Die erste grosse Abfahrt vom Senefelder Platz, Ecke Choriner Strasse in Richtung der grossen Kreuzung am Rosenthaler Platz folgt.
Mehrmals. Fuer Leute mit Zahlentick, wie mich, immer drei oder fuenf mal. Nie aber zwei oder vier Mal. Im besten Falle bei rund 50km/h im unteren Drittel und an der Ampel wartenden Autos, dessen Luecke man zwischen den Spuren gekonnt ausnutzen muss, ehe man vor der Kreuzung samt Powerslide zum Stehen kommt.
Spielt das Wetter mit, geht es ein letztes Mal den Hang hinauf, um dann nach Prenzlauer Berg ueberzuwechseln. Die Schoenhauser Allee hinunter mit den vielen, gepflasterten Toreinfahrten, vorbei am Mauerpark, um diesen dann von hinten am Schwedter Steg aufzurollen. Dieser grandiosen, mehrere hundert Meter langen Abfahrt ueber den S-Bahn Ring, der wie eine offene Wunde zwischen dem Berliner Zentrum und den umliegenden Randbezirken klafft.
Wieder drei, besser fuenf oder sogar 10 Mal. Zwei, vier, sechs und acht gehen gar nicht.
Aber irgendwann wird es dann auch Zeit zu gehen - nach Friedrichshain, um die grosse Schleife ueber die Danziger, der naechsten Abfahrt mit diesem unsaeglich, gepflasterten Kreisverkehr, und der langen Warschauer Strasse ueber die Oberbaumbruecke im Schatten von Universal bis hin nach Kreuzberg zu befahren.

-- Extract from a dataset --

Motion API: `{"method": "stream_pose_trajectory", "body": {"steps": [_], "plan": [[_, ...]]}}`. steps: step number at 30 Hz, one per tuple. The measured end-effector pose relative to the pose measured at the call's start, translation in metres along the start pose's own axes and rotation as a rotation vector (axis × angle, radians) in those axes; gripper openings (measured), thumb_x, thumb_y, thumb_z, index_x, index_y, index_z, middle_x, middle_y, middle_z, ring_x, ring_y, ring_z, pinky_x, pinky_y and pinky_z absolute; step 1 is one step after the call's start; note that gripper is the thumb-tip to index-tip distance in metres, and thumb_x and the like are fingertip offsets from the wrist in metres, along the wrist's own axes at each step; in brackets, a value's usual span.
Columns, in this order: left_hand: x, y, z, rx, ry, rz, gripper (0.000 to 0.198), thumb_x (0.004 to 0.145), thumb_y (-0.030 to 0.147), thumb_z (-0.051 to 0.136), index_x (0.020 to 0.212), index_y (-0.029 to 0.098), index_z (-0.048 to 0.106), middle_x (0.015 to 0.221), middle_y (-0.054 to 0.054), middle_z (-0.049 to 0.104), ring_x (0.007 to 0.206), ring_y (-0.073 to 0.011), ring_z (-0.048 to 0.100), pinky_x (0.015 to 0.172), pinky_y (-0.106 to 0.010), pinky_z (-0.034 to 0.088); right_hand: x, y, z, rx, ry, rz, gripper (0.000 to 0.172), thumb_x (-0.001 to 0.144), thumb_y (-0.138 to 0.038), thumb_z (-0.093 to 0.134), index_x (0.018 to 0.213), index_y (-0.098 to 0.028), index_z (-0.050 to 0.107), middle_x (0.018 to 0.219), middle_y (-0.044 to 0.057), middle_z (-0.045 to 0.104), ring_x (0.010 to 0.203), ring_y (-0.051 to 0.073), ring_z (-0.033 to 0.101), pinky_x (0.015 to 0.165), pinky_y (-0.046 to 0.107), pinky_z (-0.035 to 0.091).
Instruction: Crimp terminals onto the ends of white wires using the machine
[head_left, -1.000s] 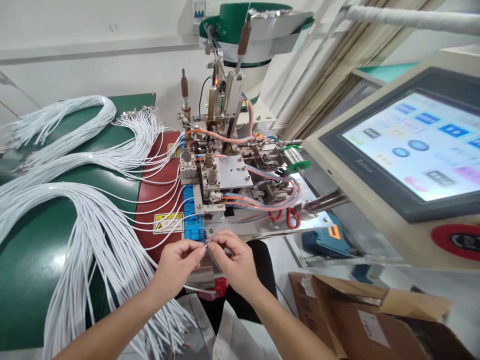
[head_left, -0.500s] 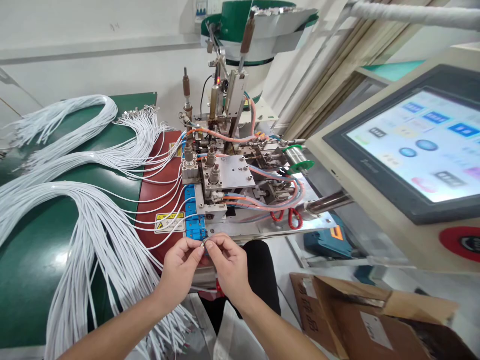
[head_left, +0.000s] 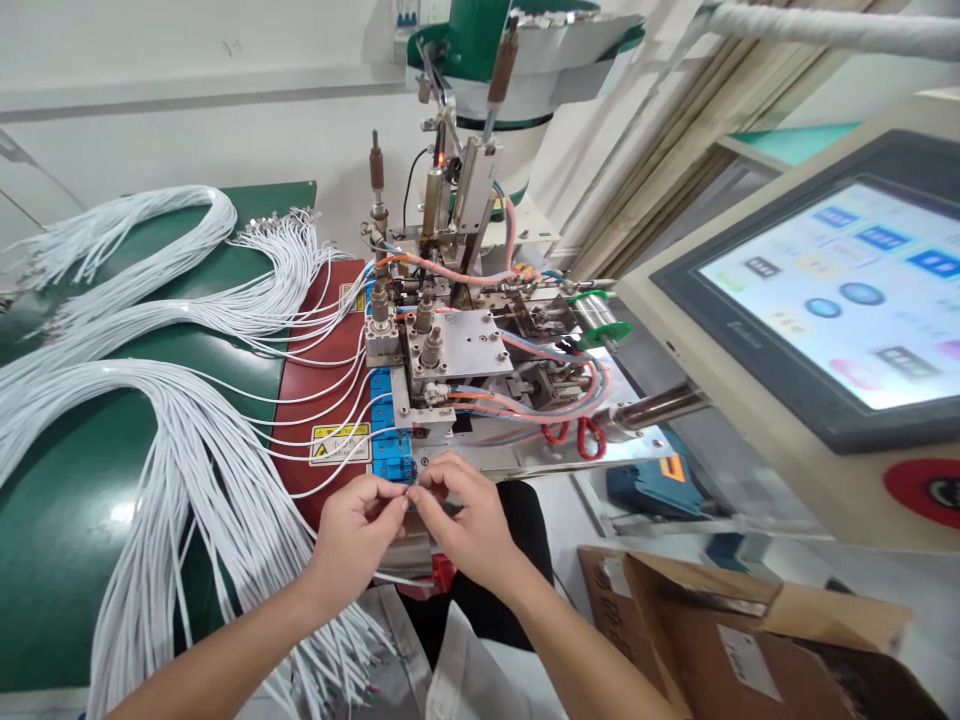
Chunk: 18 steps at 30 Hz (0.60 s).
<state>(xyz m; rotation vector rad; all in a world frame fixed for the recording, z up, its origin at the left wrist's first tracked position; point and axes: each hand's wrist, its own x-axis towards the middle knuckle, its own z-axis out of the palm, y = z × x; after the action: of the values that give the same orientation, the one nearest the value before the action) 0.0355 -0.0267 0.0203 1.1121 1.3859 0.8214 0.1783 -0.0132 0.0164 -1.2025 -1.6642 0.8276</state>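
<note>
My left hand (head_left: 358,535) and my right hand (head_left: 469,520) meet fingertip to fingertip just in front of the machine's near edge. Both are closed in a pinch around a small metal connector (head_left: 409,493), mostly covered by the fingers. Right behind them is the row of blue cable holders (head_left: 386,440), with white cables (head_left: 337,470) running into it from the left. A large bundle of white cables (head_left: 157,400) spreads over the green table beside my left forearm. Below my hands, another white cable (head_left: 401,580) passes near a red object (head_left: 442,572).
The machine (head_left: 465,345) with air hoses and a solder wire spool (head_left: 598,318) stands ahead. A touchscreen (head_left: 847,290) with a red button (head_left: 930,490) juts in from the right. Cardboard boxes (head_left: 712,620) lie lower right. A bowl feeder (head_left: 510,90) rises behind.
My right hand has shifted slightly up and right, its fingers bent higher over the connector. My left hand has moved a little left. The metal connector shows less now.
</note>
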Motion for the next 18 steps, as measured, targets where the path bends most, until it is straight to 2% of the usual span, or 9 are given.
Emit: {"method": "stream_pose_trajectory", "body": {"steps": [2, 4, 6, 8, 10, 13, 15, 18], "plan": [[0.002, 0.002, -0.006, 0.157, -0.044, 0.102, 0.012, 0.074, 0.024, 0.055, 0.069, 0.015, 0.061, 0.063, 0.000, 0.056, 0.056, -0.0105, 0.051, 0.053, -0.021, 0.041, 0.005, -0.002, -0.011, -0.038, -0.162, 0.008, 0.010, 0.075, -0.013, 0.052, 0.066, -0.018, 0.054, 0.065, 0.000, 0.051, 0.060, 0.012, 0.048, 0.055, 0.024, 0.039], [0.004, 0.006, -0.011, 0.302, -0.150, 0.186, 0.011, 0.071, 0.019, 0.054, 0.064, 0.016, 0.062, 0.063, 0.000, 0.056, 0.059, -0.0111, 0.051, 0.055, -0.020, 0.040, 0.009, -0.005, -0.020, -0.067, -0.332, -0.029, 0.010, 0.073, -0.011, 0.053, 0.066, -0.019, 0.055, 0.065, 0.000, 0.051, 0.062, 0.012, 0.048, 0.055, 0.023, 0.038], [0.006, 0.009, -0.014, 0.348, -0.238, 0.177, 0.011, 0.070, 0.016, 0.054, 0.061, 0.016, 0.061, 0.060, 0.001, 0.055, 0.056, -0.0104, 0.050, 0.052, -0.019, 0.038, 0.010, -0.006, -0.021, -0.049, -0.388, -0.049, 0.012, 0.072, -0.010, 0.053, 0.065, -0.019, 0.055, 0.064, -0.001, 0.050, 0.062, 0.012, 0.047, 0.056, 0.023, 0.037], [0.006, 0.011, -0.012, 0.263, -0.227, 0.085, 0.008, 0.071, 0.019, 0.054, 0.064, 0.017, 0.057, 0.056, 0.003, 0.052, 0.049, -0.0088, 0.047, 0.046, -0.018, 0.036, 0.007, -0.005, -0.014, 0.044, -0.258, 0.017, 0.014, 0.073, -0.012, 0.052, 0.061, -0.018, 0.054, 0.062, -0.001, 0.050, 0.060, 0.012, 0.047, 0.056, 0.024, 0.037], [0.005, 0.010, -0.007, 0.138, -0.140, 0.010, 0.009, 0.074, 0.025, 0.053, 0.069, 0.017, 0.054, 0.052, 0.005, 0.049, 0.044, -0.0079, 0.046, 0.042, -0.018, 0.036, 0.001, -0.001, 0.000, 0.190, -0.035, 0.155, 0.017, 0.075, -0.017, 0.053, 0.058, -0.018, 0.052, 0.060, -0.001, 0.048, 0.058, 0.012, 0.046, 0.054, 0.024, 0.037], [0.003, 0.006, 0.000, 0.030, -0.041, -0.010, 0.014, 0.076, 0.030, 0.053, 0.073, 0.016, 0.051, 0.048, 0.006, 0.049, 0.043, -0.0083, 0.049, 0.044, -0.018, 0.039, -0.009, 0.004, 0.020, 0.338, 0.177, 0.294, 0.019, 0.075, -0.020, 0.054, 0.056, -0.017, 0.053, 0.060, -0.001, 0.047, 0.057, 0.011, 0.045, 0.054, 0.024, 0.038], [0.002, 0.004, 0.002, 0.005, -0.024, -0.015, 0.016, 0.076, 0.031, 0.054, 0.073, 0.016, 0.051, 0.047, 0.006, 0.050, 0.043, -0.0083, 0.050, 0.045, -0.018, 0.040, -0.012, 0.005, 0.025, 0.345, 0.213, 0.309, 0.019, 0.075, -0.021, 0.054, 0.057, -0.017, 0.054, 0.059, -0.001, 0.048, 0.058, 0.012, 0.045, 0.055, 0.024, 0.038], [0.003, 0.001, 0.002, 0.004, -0.027, -0.021, 0.016, 0.076, 0.030, 0.055, 0.074, 0.015, 0.053, 0.047, 0.005, 0.050, 0.042, -0.0078, 0.049, 0.044, -0.018, 0.040, -0.013, 0.005, 0.022, 0.307, 0.170, 0.295, 0.017, 0.074, -0.020, 0.056, 0.057, -0.017, 0.057, 0.059, -0.001, 0.049, 0.058, 0.012, 0.046, 0.055, 0.024, 0.038]]}}
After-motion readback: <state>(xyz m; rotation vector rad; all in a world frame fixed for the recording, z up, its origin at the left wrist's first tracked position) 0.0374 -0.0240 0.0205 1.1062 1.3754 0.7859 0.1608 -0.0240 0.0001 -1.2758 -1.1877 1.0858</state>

Die BMW-Mercedes-Fahrer Kreuzbergs duerfen dann fuer mich in der Oranienstrasse auch mal vom Gas gehen, ehe ich mich ueber den Moritzplatz aus dem alten Berlin wieder in Richtung der neuen, utopischen Bauten am Potsdamer Platz bewege.
Von dort aus muss ich mich dann entscheiden. Reicht die Kondition noch, um ueber den Ku-Damm und den Zoo zurueck nach Tiergarten zu kommen - nochmal die breiten Busspuren ausnutzend, oder besser ganz, ganz schnell zurueck in die heimische WG zum Duschen?
Egal, wie die Entscheidung ausgefallen ist: Das Gefuehl nach dieser gewaltigen Runde durch Berlin mit fast 30 Kilometern Streckenlaenge ist ueberragend. Berlin ist in dem Moment viel kleiner, als man denkt. Man kommt quasi ueberall hin, wenn man nur will.
Und vorbei sind zweieinhalb Stunden voelliger Entspannung, voller Loslassen in denen man sich lediglich auf den stetig pulsierenden Rhythmus der Grosstadt konzentrieren muss und das man nicht unter die Raeder kommt!